Season 3, Episode 10: McGuffin9 December 1972
While riding from one town to the next the boys answer a man's cry for help and find themselves involved with treasury department agents, counterfeiters, and stolen plates. There's also the matter of a woman who may be the man's daughter or a counterfeiter herself.
16 December 1972
The last episode to be filmed ("Only Three to a Bed," airing four weeks later, was left over from the Utah trip at the beginning of the season) again delves into "Heaven's Gate" territory, albeit less obviously than other episodes. Members of the Wyoming Stock Growers' Association have lynched two small ranchers they accused of rustling. Sheriff Lom Trevors hires the boys to get the two surviving witnesses out of Wyoming and into Nebraska. The WSGA sends a sheriff after them with extradition warrants as material witnesses, and offers them a fat bribe if they promise to perjure themselves and say they didn't see the accused killers.
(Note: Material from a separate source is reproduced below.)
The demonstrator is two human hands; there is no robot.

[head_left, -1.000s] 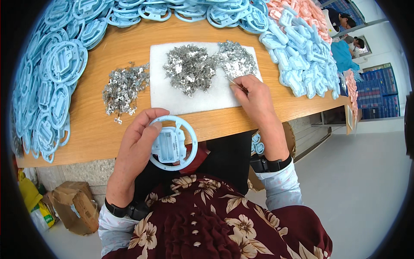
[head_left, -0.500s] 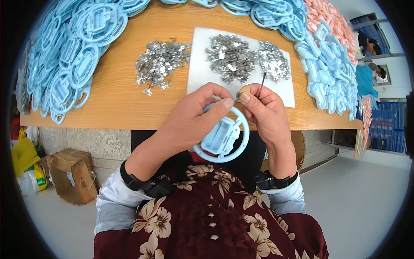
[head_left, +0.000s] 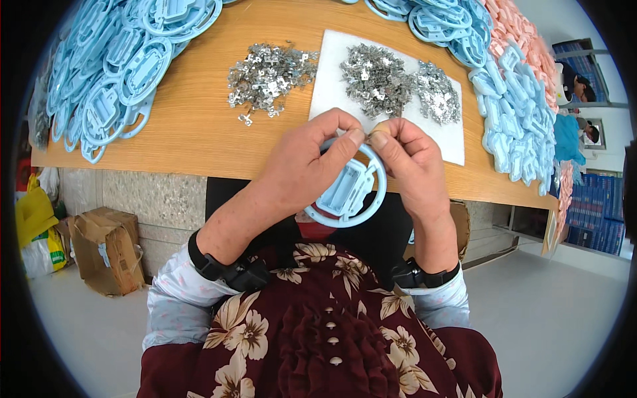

The lynching was based on the 1889 hangings of Jim Averill and Ella "Cattle Kate" Watson, whom Michael Cimino would resurrect as the leads of "Heaven's Gate" -- set three years later.
13 January 1973
The boys hire on to cut out horses, break them and get them to market before a Big Daddy rancher nearby can claim all the mavericks running the range as his own. In a role reversal of sorts for our heroes, Heyes strikes out miserably talking the talk and playing the cards with a beautiful brunette, while Curry finds a kinship with a very young, very beautiful young blonde lady who is traveling with her very protective older brother.